Battles are where the visual brilliance of Devil May Cry 5 is showcased. This is especially present during battles with V, as his demonic partners will form and dematerialise during battles. The particle effects, explosions and symbiote-esque demonic visuals create an amazing display. The fact Devil May Cry 5 can deliver such a smooth gameplay system, while so much concurrent brutality is taking place, is a true testament to the final product.
As previously mentioned all three playable characters play differently, but that unique style also carries over to the music played during each characters combat. Dante is accompanied by the typical heavy metal influence of previous games, V has a screamo-esque battle track, but my favourite piece of music is Nero’s battle theme. This is the headline track from Devil May Cry 5 and is first showcased during one of the initial cut scenes. The song is an electronic dance track that I have been humming ever since I started my Devil May Cry 5 journey, and will be continuing to do so for weeks to come.
Devil May Cry 5 also features an online system called Cameo, which is essentially Ghost online mode to compare your score. This mode doesn’t ruin the experience, but it doesn’t really add anything to the game either.

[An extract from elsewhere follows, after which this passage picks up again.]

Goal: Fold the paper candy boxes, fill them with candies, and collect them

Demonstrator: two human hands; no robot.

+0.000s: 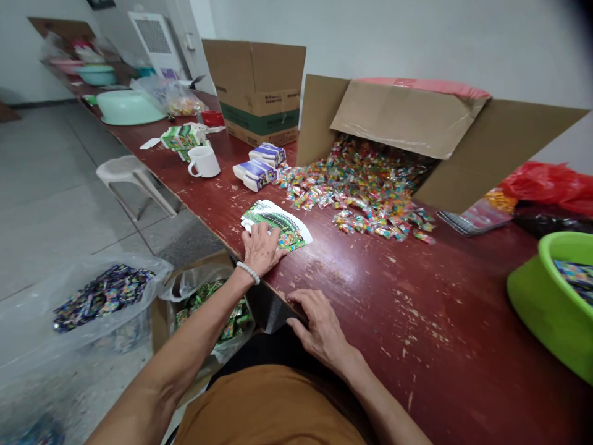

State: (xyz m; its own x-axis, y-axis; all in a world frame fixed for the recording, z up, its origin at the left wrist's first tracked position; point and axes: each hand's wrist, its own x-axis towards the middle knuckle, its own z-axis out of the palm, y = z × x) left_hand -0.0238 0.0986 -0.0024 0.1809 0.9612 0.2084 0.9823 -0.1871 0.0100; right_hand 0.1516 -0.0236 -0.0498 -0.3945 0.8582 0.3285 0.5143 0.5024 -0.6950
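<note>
A fanned stack of flattened green-and-white printed cartons (293,230) lies near the front edge of the red-brown table (324,278). My left hand (262,248), with a beaded bracelet at the wrist, has its fingers bent over the stack's near side and the thumb at its lower edge. At the table's edge, to the right and nearer my body, my right hand (319,324) holds nothing. Its fingers are stretched and its thumb is apart. Beyond the stack, small wrapped candies (365,185) spill from a tipped cardboard box (407,117).
Purple-and-white cartons (256,174), a white mug (204,162) and green cartons (183,137) stand left. A green basin (532,303) is at right, an upright cardboard box (254,93) behind. Below are bags of blue packets (106,296) and green packets (199,300), plus a stool (127,170).
</note>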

Aside from the main campaign, players can also visit the Extras area for a jukebox feature, and to read up on characters, weapons, items and enemies encountered throughout the Devil May Cry 5 story. There are also some additional reading materials, which do include pieces of backstory for those interested enough to read them.
As a veteran fan of the series, I consider Devil May Cry 5 to now be the pinnacle of the franchise. It is a true love letter to Devil May Cry that does an incredible job of incorporating stories from previous games, into a truly epic narrative that kept me invested throughout the 15 hour adventure. Combat is incredibly fluid and enjoyable, with amazing visuals and a kickass soundtrack to back it all up.
While Devil May Cry 5 may struggle at offering memorable locations, and a few missions feel like they’ve been added simply to increase the length of play time, Devil May Cry 5 does expand the series is a number of ways that fans and newcomers alike will appreciate.
Was the wait for Devil May Cry 5 truly worth it? It most certainly was, and Devil May Cry 5 is an absolute Jackpot!
The Score: 9.5
PlayStation 4 review disc was provided by publisher.